== Exercise instructions ==
Word for word, return the lines from the top of the listing to the line containing "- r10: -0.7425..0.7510", both ends included, and no others.

....

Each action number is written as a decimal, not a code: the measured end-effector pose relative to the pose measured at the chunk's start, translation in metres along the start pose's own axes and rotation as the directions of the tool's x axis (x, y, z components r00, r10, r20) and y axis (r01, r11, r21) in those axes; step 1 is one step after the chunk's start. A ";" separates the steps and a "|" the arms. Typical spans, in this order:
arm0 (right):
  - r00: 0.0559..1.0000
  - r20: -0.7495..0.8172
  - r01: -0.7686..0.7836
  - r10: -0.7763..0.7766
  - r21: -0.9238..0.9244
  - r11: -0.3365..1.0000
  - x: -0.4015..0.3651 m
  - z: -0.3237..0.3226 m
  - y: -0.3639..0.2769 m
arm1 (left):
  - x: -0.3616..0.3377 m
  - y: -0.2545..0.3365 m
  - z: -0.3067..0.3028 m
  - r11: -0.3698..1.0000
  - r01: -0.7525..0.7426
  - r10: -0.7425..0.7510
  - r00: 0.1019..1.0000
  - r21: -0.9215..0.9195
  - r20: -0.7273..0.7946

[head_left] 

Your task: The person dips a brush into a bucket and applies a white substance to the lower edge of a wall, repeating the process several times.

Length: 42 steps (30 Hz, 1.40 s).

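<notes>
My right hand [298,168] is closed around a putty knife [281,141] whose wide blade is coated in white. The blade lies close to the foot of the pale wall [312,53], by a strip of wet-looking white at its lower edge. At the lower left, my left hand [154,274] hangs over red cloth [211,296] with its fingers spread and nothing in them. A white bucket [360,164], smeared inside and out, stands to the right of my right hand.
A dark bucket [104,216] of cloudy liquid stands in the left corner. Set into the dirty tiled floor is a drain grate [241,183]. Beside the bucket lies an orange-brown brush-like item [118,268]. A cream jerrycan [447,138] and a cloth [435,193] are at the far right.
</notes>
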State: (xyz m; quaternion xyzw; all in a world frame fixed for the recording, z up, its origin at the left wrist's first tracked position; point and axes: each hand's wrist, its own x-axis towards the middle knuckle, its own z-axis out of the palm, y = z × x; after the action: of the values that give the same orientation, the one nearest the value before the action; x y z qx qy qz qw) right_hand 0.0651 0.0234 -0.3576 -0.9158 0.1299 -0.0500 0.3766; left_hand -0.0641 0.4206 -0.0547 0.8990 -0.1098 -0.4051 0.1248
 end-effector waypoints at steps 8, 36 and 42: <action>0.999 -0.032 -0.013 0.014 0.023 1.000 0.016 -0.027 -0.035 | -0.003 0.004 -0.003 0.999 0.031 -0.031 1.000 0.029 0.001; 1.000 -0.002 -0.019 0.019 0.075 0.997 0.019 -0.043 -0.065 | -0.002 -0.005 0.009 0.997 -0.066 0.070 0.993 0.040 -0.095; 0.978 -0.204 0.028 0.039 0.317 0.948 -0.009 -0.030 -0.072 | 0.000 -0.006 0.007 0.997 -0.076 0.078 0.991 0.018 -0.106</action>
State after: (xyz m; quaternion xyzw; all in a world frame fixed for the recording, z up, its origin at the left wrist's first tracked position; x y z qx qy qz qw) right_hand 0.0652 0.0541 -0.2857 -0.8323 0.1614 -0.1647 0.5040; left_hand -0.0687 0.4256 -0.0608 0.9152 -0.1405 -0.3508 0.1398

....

== Response area ==
Each action number is written as a decimal, not a code: the measured end-effector pose relative to the pose measured at the chunk's start, translation in metres along the start pose's own axes and rotation as the directions of the tool's x axis (x, y, z components r00, r10, r20) and y axis (r01, r11, r21) in those axes; step 1 is one step after the chunk's start. A ";" separates the steps and a "|" the arms. Typical spans, in this order:
arm0 (right):
  - r00: 0.0559..1.0000
  - r20: -0.7495..0.8172
  - r01: -0.7686..0.7836
  - r10: -0.7763..0.7766
  - r21: -0.9238..0.9244
  - r11: -0.3365..1.0000
  - x: -0.4015..0.3651 m
  - z: -0.3237..0.3226 m
  - y: -0.3639..0.2769 m
arm1 (left):
  - x: -0.3616..0.3377 m
  - y: -0.2545..0.3365 m
  - z: -0.3067..0.3028 m
  - r11: -0.3698..1.0000
  - r01: -0.7525..0.7426
  - r10: -0.7425..0.7510

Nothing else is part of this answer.